NDEx was introduced in 2014 as “an online commons” (Pillich et al. 2017) or expo that functions much like World Expos. In this case, the exhibits are the networks that provide original interpretations of data. By uploading their networks, researchers can showcase them and others can download them for use in their own work. The developers further characterize NDEx as “a step toward an ecosystem in which networks bearing data, hypotheses, and findings flow easily between scientists” (Pratt et al. 2015).
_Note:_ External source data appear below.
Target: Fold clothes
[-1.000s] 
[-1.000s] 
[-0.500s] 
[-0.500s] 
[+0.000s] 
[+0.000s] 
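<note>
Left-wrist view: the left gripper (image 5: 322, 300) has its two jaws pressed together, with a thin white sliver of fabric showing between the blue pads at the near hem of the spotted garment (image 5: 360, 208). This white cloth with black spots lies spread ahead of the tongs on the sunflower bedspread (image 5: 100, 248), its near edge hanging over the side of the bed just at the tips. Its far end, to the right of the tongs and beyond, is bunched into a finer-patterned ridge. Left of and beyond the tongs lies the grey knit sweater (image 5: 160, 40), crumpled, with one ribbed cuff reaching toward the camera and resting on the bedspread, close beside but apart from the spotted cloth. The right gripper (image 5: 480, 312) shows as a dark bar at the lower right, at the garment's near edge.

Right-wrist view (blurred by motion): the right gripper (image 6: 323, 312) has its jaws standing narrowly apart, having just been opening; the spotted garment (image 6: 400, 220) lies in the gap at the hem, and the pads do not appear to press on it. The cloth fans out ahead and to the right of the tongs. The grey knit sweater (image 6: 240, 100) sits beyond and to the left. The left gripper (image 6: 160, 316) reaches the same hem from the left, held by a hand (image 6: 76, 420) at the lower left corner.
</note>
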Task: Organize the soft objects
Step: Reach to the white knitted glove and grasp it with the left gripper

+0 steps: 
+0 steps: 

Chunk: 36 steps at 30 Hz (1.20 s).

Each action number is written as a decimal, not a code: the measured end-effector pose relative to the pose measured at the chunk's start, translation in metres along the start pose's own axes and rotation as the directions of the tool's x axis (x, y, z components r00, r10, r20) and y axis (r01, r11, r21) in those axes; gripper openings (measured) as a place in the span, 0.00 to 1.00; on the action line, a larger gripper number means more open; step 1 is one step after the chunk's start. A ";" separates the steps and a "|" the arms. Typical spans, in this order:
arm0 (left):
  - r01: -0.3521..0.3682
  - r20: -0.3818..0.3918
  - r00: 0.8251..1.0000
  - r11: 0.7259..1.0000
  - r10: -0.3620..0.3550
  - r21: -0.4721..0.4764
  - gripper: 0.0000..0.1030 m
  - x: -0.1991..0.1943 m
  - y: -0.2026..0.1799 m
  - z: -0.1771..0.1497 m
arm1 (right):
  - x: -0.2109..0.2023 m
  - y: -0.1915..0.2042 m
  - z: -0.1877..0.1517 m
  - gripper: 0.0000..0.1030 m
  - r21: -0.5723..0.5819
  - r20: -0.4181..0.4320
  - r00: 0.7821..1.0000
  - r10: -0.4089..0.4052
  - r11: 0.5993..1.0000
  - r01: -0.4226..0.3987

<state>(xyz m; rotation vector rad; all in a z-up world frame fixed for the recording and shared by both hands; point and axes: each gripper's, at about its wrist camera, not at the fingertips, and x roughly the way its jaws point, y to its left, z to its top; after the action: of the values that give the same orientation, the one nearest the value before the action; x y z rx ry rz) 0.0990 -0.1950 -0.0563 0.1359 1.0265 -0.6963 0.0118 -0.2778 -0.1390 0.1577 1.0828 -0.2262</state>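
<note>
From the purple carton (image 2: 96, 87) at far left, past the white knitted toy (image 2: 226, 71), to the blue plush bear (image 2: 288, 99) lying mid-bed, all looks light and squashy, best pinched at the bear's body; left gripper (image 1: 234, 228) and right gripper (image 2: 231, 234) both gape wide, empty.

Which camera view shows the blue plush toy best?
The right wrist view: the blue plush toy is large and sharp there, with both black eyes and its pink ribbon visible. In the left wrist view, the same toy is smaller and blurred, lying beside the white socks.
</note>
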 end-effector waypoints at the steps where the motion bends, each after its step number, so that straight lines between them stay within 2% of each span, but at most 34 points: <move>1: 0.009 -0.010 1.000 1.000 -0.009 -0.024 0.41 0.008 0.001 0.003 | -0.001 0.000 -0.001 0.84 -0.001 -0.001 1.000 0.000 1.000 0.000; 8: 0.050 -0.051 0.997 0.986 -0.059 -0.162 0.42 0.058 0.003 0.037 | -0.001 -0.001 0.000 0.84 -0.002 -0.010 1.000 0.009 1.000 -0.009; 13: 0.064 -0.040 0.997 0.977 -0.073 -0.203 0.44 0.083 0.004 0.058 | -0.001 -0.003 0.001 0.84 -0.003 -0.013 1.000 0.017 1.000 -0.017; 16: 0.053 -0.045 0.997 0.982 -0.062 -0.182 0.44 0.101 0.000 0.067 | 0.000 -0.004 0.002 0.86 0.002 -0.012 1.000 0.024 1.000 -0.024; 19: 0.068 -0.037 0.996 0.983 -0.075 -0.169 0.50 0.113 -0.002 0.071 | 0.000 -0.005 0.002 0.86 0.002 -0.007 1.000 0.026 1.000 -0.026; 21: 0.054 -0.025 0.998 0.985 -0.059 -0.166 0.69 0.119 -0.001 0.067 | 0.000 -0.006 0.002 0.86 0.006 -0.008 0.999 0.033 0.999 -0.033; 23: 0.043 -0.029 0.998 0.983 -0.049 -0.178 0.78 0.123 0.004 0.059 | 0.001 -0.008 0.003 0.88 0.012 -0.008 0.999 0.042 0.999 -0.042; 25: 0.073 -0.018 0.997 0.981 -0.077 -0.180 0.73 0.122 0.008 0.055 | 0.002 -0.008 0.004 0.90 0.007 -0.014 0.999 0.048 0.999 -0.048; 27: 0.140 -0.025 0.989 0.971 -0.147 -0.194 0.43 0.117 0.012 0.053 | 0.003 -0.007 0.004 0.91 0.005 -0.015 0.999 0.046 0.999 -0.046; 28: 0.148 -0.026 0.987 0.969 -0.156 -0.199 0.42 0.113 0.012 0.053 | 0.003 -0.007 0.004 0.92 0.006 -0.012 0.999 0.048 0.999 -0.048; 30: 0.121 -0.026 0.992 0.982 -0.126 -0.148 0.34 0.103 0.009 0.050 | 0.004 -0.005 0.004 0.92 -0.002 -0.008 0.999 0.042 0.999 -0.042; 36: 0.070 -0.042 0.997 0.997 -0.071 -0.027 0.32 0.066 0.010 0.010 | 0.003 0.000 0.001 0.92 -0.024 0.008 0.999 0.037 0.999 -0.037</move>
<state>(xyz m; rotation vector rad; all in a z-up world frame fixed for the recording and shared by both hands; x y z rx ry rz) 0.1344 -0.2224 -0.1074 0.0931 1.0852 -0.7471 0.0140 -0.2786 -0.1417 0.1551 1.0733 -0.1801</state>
The project employs its own group of developers in Ideker’s lab at UC San Diego and is supported by the National Cancer Institute, the National Resource for Network Biology, the California Stem Cell Agency, Pfizer, Janssen, and Roche.Footnote 7
At its core, NDEx functions much like Google Docs or Dropbox. Networks are added to NDEx either from other online sources such as Pathway Commons, which draws data from a wide range of databases including BIND, DIP, and BioGRID that were discussed in Sect. 2, or by individual users via either direct file import or from Cytoscape. Individual users store their own networks and have control over who can access them—they can keep them private, share them with designated others, or make them public. Sharing with a group of researchers allows a group to collaborate in further developing a network. If made public, other users might use the network as the basis for their own work and upload new versions for others to access. Each network that is added to NDEx is assigned a Universally Unique Identifier (UUID) so that it can be easily referenced. If someone modifies a public network and saves it, it is assigned a new UUID. NDEx is distinct from other online network repositories such as KEGG and Pathway Commons in that users manage their own networks rather than the networks being managed by the organization that maintains the resource. To facilitate visualizing and indexing networks as well as interactions with Cytoscape, NDEx employs the Cytoscape Cyberinfrastructure network exchange format, CX, to store information. CX, however, maintains the semantics of the format employed by the creator of the network.Footnote 8
For networks to be useful to others, it is important that depositors provide sufficient information about how they were created and the data that was used (databases are updated regularly and attempts to reconstruct networks will not necessarily yield the same results unless the same iteration of the database is used). Accordingly, NDEx maintains a provenance history that contains this information. The history also includes information about other networks that were used in constructing a particular network.
For NDEx to provide a useful expo, other users must be able to find networks that are relevant to them. Thus, when networks are uploaded, NDEx indexes text strings for network descriptions, the user and group that manages the network, the genes or proteins represented by the nodes, the relations represented by the edges, and references cited. Users can initiate searches from NDEx homepage by entering names of cell processes or names of genes or proteins. This will bring up a table listing a number of networks. Figure 6 shows the results of a search for three circadian genes, per2, cry2, and bmal1. This returned 165 networks in which at least one of these genes is included. The table shows the name of the network, the number of nodes and edges, whether the network is public or private, the owner, and the date it was last modified. When one hovers a mouse over the name of a network, a popup window appears with a description of the network if one has been provided. If there is an icon in the Ref. column, it links to a publication in which the network appeared. One can proceed to download the network by selecting the icon with a white downward arrow.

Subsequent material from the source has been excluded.